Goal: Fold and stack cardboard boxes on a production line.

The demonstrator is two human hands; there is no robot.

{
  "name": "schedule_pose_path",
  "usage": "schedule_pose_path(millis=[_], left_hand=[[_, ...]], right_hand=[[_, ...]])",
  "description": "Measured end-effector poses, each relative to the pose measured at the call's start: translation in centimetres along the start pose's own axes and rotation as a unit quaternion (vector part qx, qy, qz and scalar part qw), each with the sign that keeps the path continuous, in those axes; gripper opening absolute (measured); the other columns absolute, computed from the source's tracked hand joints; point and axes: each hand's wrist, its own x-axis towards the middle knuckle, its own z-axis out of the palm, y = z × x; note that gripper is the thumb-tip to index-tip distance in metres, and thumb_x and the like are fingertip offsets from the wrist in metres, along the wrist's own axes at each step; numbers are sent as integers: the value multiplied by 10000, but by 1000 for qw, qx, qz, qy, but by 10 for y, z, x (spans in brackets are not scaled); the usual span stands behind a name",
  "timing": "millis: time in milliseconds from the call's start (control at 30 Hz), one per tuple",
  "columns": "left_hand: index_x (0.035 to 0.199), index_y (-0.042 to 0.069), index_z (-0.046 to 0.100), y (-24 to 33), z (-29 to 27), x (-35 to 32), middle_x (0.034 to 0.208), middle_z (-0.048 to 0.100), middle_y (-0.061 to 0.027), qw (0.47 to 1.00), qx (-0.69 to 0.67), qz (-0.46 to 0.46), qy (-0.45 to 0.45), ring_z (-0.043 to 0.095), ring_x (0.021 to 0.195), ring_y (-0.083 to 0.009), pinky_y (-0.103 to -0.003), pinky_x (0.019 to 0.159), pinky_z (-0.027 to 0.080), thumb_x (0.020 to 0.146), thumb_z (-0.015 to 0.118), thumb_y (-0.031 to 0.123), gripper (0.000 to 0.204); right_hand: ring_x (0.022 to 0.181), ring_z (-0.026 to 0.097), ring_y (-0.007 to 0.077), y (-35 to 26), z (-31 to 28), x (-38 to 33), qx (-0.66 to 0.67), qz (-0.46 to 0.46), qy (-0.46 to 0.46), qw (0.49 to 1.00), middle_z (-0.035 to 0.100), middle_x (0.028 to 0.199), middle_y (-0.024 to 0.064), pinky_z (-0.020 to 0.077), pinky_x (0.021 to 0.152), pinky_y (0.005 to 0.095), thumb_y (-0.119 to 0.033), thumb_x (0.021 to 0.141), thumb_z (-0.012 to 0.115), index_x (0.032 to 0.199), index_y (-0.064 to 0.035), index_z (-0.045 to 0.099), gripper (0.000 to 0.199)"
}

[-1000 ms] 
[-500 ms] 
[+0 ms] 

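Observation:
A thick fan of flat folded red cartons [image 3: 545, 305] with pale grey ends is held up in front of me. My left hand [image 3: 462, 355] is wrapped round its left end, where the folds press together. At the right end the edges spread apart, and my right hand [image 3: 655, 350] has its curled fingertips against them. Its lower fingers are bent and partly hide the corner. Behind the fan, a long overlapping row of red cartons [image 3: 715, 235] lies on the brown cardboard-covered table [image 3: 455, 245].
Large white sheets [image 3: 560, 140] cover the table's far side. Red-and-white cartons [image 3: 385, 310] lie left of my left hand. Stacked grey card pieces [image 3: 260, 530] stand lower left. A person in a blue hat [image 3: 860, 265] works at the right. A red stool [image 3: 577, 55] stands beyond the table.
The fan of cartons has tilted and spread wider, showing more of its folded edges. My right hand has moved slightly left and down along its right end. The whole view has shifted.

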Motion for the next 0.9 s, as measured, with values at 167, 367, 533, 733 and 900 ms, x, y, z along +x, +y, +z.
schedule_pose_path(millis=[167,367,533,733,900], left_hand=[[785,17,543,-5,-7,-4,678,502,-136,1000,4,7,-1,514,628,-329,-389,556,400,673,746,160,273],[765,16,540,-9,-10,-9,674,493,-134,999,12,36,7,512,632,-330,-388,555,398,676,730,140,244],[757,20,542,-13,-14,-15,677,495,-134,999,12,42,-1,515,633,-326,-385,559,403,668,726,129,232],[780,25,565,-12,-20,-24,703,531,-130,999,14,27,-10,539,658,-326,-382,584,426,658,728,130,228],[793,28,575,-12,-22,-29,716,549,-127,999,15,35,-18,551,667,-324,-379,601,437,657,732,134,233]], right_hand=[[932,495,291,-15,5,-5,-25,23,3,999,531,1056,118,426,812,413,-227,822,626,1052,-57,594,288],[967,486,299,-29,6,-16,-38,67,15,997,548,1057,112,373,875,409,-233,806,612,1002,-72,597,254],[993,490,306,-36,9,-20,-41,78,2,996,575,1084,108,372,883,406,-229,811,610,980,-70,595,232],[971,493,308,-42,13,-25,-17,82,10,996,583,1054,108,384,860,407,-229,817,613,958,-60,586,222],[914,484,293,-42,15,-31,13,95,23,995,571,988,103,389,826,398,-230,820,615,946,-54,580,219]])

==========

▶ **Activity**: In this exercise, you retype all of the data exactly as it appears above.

▶ **Written response**:
Goal: Fold and stack cardboard boxes on a production line.

The demonstrator is two human hands; there is no robot.

{
  "name": "schedule_pose_path",
  "usage": "schedule_pose_path(millis=[_], left_hand=[[_, ...]], right_hand=[[_, ...]])",
  "description": "Measured end-effector poses, each relative to the pose measured at the call's start: translation in centimetres along the start pose's own axes and rotation as a unit quaternion (vector part qx, qy, qz and scalar part qw), each with the sign that keeps the path continuous, in those axes; gripper opening absolute (measured); the other columns absolute, computed from the source's tracked hand joints; point and axes: each hand's wrist, its own x-axis towards the middle knuckle, its own z-axis out of the palm, y = z × x; note that gripper is the thumb-tip to index-tip distance in metres, and thumb_x and the like are fingertip offsets from the wrist in metres, along the wrist's own axes at each step; numbers are sent as integers: the value multiplied by 10000, but by 1000 for qw, qx, qz, qy, but by 10 for y, z, x (spans in brackets are not scaled); the usual span stands behind a name",
  "timing": "millis: time in milliseconds from the call's start (control at 30 Hz), one per tuple",
  "columns": "left_hand: index_x (0.035 to 0.199), index_y (-0.042 to 0.069), index_z (-0.046 to 0.100), y (-24 to 33), z (-29 to 27), x (-35 to 32), middle_x (0.034 to 0.208), middle_z (-0.048 to 0.100), middle_y (-0.061 to 0.027), qw (0.47 to 1.00), qx (-0.69 to 0.67), qz (-0.46 to 0.46), qy (-0.45 to 0.45), ring_z (-0.043 to 0.095), ring_x (0.021 to 0.195), ring_y (-0.083 to 0.009), pinky_y (-0.103 to -0.003), pinky_x (0.019 to 0.159), pinky_z (-0.027 to 0.080), thumb_x (0.020 to 0.146), thumb_z (-0.015 to 0.118), thumb_y (-0.031 to 0.123), gripper (0.000 to 0.204); right_hand: ring_x (0.022 to 0.181), ring_z (-0.026 to 0.097), ring_y (-0.007 to 0.077), y (-35 to 26), z (-31 to 28), x (-38 to 33), qx (-0.66 to 0.67), qz (-0.46 to 0.46), qy (-0.46 to 0.46), qw (0.49 to 1.00), middle_z (-0.035 to 0.100), middle_x (0.028 to 0.199), middle_y (-0.024 to 0.064), pinky_z (-0.020 to 0.077), pinky_x (0.021 to 0.152), pinky_y (0.005 to 0.095), thumb_y (-0.119 to 0.033), thumb_x (0.021 to 0.141), thumb_z (-0.012 to 0.115), index_x (0.032 to 0.199), index_y (-0.064 to 0.035), index_z (-0.045 to 0.099), gripper (0.000 to 0.199)"
}

[-1000 ms] 
[-500 ms] 
[+0 ms] 

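Observation:
A thick fan of flat folded red cartons [image 3: 545, 305] with pale grey ends is held up in front of me. My left hand [image 3: 462, 355] is wrapped round its left end, where the folds press together. At the right end the edges spread apart, and my right hand [image 3: 655, 350] has its curled fingertips against them. Its lower fingers are bent and partly hide the corner. Behind the fan, a long overlapping row of red cartons [image 3: 715, 235] lies on the brown cardboard-covered table [image 3: 455, 245].
Large white sheets [image 3: 560, 140] cover the table's far side. Red-and-white cartons [image 3: 385, 310] lie left of my left hand. Stacked grey card pieces [image 3: 260, 530] stand lower left. A person in a blue hat [image 3: 860, 265] works at the right. A red stool [image 3: 577, 55] stands beyond the table.
The fan of cartons has tilted and spread wider, showing more of its folded edges. My right hand has moved slightly left and down along its right end. The whole view has shifted.
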
Motion for the next 0.9 s, as measured, with values at 167, 367, 533, 733 and 900 ms, x, y, z along +x, +y, +z.
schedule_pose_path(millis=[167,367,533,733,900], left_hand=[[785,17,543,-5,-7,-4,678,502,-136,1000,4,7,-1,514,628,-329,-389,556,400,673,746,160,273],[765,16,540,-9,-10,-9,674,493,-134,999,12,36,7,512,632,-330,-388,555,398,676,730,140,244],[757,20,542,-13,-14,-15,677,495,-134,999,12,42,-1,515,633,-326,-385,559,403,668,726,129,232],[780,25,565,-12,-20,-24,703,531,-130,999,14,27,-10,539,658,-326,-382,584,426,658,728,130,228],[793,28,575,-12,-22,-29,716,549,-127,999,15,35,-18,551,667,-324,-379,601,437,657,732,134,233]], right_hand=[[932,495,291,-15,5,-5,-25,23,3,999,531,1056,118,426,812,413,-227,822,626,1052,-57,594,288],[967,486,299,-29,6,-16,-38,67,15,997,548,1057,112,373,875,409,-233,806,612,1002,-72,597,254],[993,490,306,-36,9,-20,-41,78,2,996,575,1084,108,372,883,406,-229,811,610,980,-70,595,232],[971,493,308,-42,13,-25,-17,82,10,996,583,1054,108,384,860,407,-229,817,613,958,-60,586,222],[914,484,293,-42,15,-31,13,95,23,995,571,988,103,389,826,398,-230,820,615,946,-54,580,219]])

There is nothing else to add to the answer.